-- Collected material --
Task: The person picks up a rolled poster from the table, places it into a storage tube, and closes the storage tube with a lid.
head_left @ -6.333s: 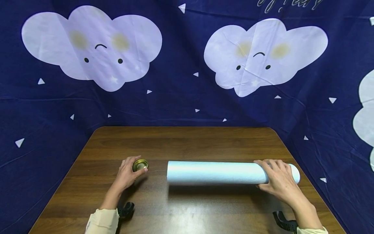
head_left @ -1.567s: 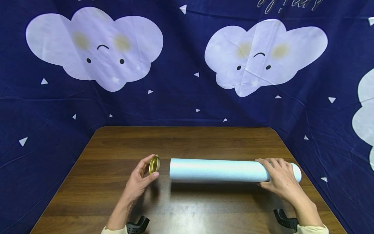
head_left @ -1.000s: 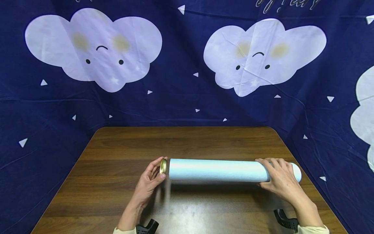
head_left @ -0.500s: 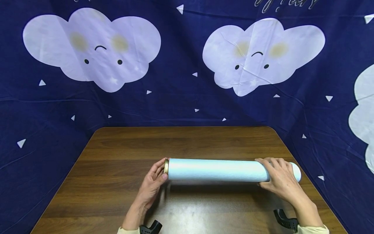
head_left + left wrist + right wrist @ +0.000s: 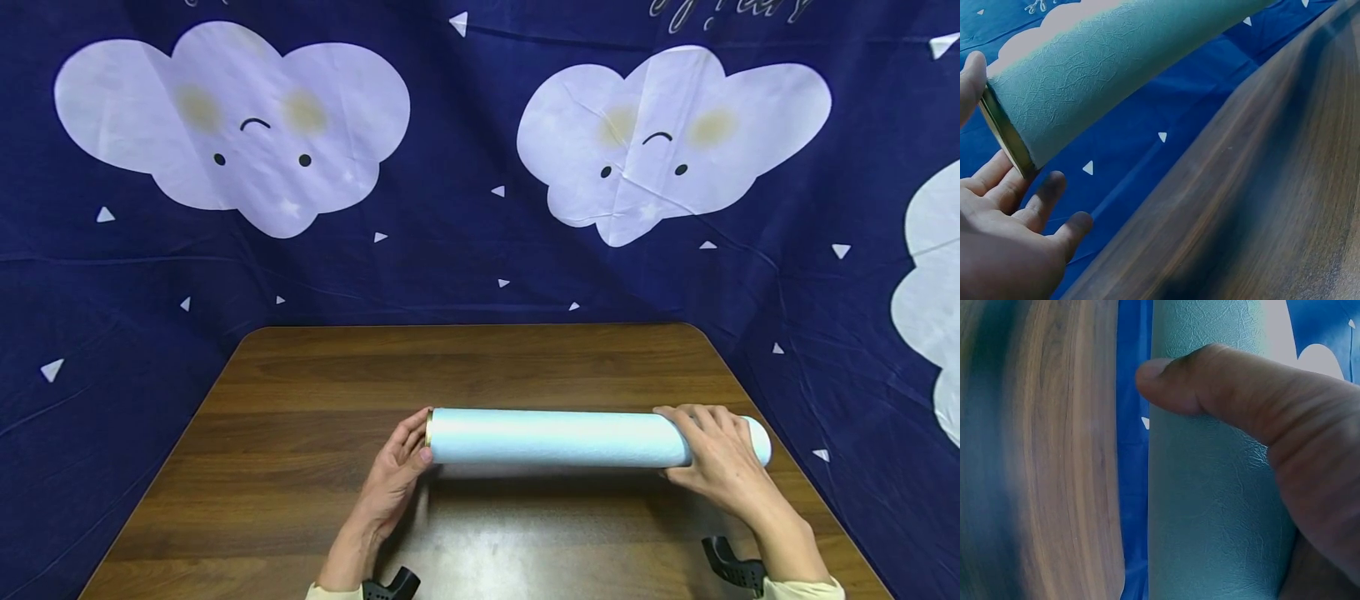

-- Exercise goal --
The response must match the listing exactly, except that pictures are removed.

-- Written reply --
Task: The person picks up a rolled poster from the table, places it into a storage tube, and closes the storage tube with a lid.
head_left @ -6.333s: 
head_left @ -1.567s: 
head_left @ -1.000s: 
head_left @ -0.500s: 
head_left + left wrist + right wrist @ +0.000s: 

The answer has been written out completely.